Когда защитного цвета «джипы» и «доджи» втянулись на улицы Лангенберга, мы уже могли угощать американцев табачной продукцией ограбленной немцами Европы: французскими, голландскими, бельгийскими сигаретами. И одно из первых открытий — американцы отказываются от европейских сигарет. Свои им больше нравятся.
Пришла богатая, почти не воевавшая, не сносившая на фронте и одного комплекта обмундирования армия. При всей готовности к симпатии это было тем, что делало непонимание почти непреодолимым.
За то, что опыт их был таким, а не другим, миллионы людей сложили головы. Те, кто сидел в «джипах», и «доджах», мало что об этом знали. Им страшно повезло, и мы не могли им этого забыть. Хотя и винить их как будто не за что. О немцах, их жестокости, военной ожесточенности американцы знали не с чужих слов. Они ведь сами воевали на этих лучших европейских землях, на лучших европейских автострадах. У них был собственный воинский опыт, и именно это делало непонимание почти непреодолимым. Мы были участниками одной и той же войны. Но их война лишь отдаленно напоминала нашу. Нам казалось, что страх смерти, который испытали они, легче всего сравнить с испугом. Они не знали других его лиц. Голодного удушья, истощения унижением, непосильным трудом. Не знали того, о чем рассказать можно только тому, кто сам это испытал. Ведь пропустивший обед говорит о себе: «Я голоден». А проработавший сверхсрочно час: «Я устал». И спорить бесполезно. Собственный опыт несомненнее всякого другого.
Мы сразу заметили, как много места они занимают в пространстве. А они, должно быть, поразились, нашей изможденности. Но, может, худобу они невольно отнесли к нашим природным качествам. Ведь, честно говоря, нам самим уже трудно было представить себе, какими мы были.
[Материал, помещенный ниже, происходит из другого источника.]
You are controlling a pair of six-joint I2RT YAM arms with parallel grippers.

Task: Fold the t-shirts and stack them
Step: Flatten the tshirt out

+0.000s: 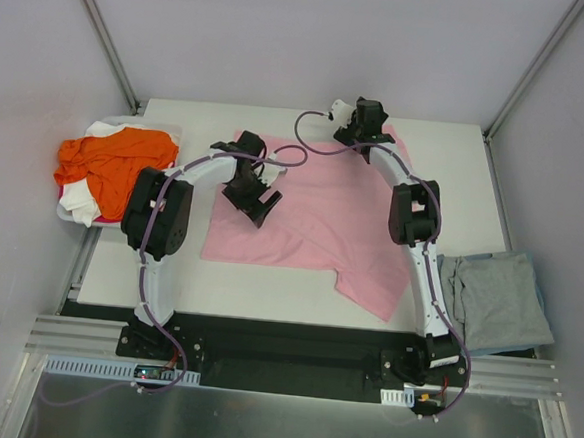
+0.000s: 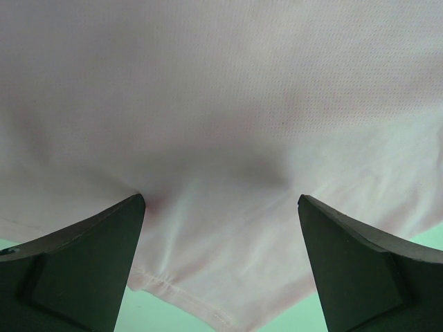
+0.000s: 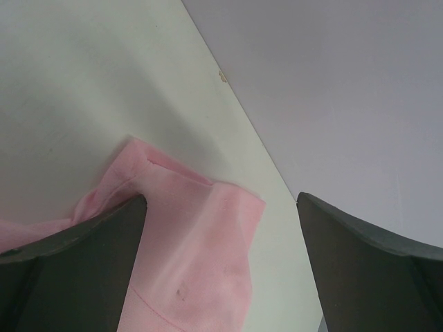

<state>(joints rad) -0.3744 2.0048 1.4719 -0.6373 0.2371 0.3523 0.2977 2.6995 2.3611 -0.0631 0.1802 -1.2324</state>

У каждого нашего истощения была своя история, свое лицо, свои гибельные этапы. Мы сами не понимали, как уцелели на каждом из них. Что же об этом можно рассказать тем, кто их не прошел?
Сорок первый год поделил нашу жизнь на довоенную и военную. Наша память долго цеплялась за то, что было до войны. Но и это прошло. Теперь помнили только войну. Раньше довоенная память спасала. Теперь стала источником страхов, Встретимся ли в послевоенной жизни с родными и близкими, найдем их здоровыми или искалеченными?
Дома американцев были целы, родные в безопасности. Тем американским солдатам, кто уже избежал тяжелого ранения, не было оснований делить свою жизнь на довоенную и военную. Они были здоровы. Война не успела стать для них жизнью. Мы же, в лучшем случае, были выздоравливающими. И нам бы не выжить, если бы война со всеми ее законами давно не стала нашей жизнью.
Из той глубины, где о тебе говорят «Не жилец!», мы смотрели на американцев, приехавших спасать нашего лагерфюрера. Впрочем, может, мы и не сознавали этой глубины, а чувствовали только ревность к здоровью, размерам, сытости. Лагерфюрер тоже был сыт и чисто одет. И мы догадывались: подобное тянется к подобному.
Ревность тоже усиливала жажду возмездия.
Мы видели мускулистую массивность эмпи. Их неуязвленность невзгодами, которые так хорошо были знакомы нам. Их готовность защищать немцев от нас. Союзническое равнодушие. И не ценили, что нас как бы попросту разводят с немцами. Ведь нам не было сделано никакого внушения.
Когда хлеб подходил к концу, кто-то сказал, что на опушке леса видел оленей. И лес, и олени (если эти звери — олени) были помещичьей собственностью. Помещичий дом был на той же поляне, где мы залегли с винтовкой.
Лес был небольшой рощей, а поляна примыкала к шоссейной дороге, так что все наши охотничьи приготовления были сразу замечены.
Пальбу мы открыли, когда убедились, что два желтых пятна, действительно появившихся на опушке, больше не приближаются к нам. Стрелял Петрович, настроивший прицельную рамку на довольно большое расстояние.
Когда пристально следишь за целью, улавливаешь и движение пули. Оказывается, глаз способен проследить и за таким движением. Особенно если расстояние велико.